_PROBLEM TO WORK ON_: Everything from the first line of the records below through the line containing "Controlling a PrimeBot" is to be retyped exactly; leave out the rest.

* * *

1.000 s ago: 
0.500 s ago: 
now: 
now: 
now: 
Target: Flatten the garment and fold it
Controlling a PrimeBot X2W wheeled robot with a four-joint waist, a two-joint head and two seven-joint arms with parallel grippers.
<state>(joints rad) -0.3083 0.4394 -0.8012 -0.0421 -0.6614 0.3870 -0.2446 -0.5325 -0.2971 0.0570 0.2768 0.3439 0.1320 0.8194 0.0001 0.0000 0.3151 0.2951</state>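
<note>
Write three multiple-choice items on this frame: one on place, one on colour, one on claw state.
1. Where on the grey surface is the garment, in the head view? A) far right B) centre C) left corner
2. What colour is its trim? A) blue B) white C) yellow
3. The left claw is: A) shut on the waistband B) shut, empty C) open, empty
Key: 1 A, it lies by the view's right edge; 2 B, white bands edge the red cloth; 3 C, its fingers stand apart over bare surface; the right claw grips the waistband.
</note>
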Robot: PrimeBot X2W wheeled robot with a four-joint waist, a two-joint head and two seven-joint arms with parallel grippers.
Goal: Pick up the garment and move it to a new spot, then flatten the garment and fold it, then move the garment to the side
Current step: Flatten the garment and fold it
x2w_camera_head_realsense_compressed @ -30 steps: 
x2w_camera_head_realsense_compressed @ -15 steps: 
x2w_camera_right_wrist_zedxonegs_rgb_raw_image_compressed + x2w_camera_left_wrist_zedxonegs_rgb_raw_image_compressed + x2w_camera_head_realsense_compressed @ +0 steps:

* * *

_RESPONSE BOX_:
1.000 s ago: 
0.500 s ago: 
now: 
now: 
now: 
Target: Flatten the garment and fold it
Controlling a PrimeBot X2W wheeled robot with a four-joint waist, a two-joint head and two seven-joint arms with parallel grippers.

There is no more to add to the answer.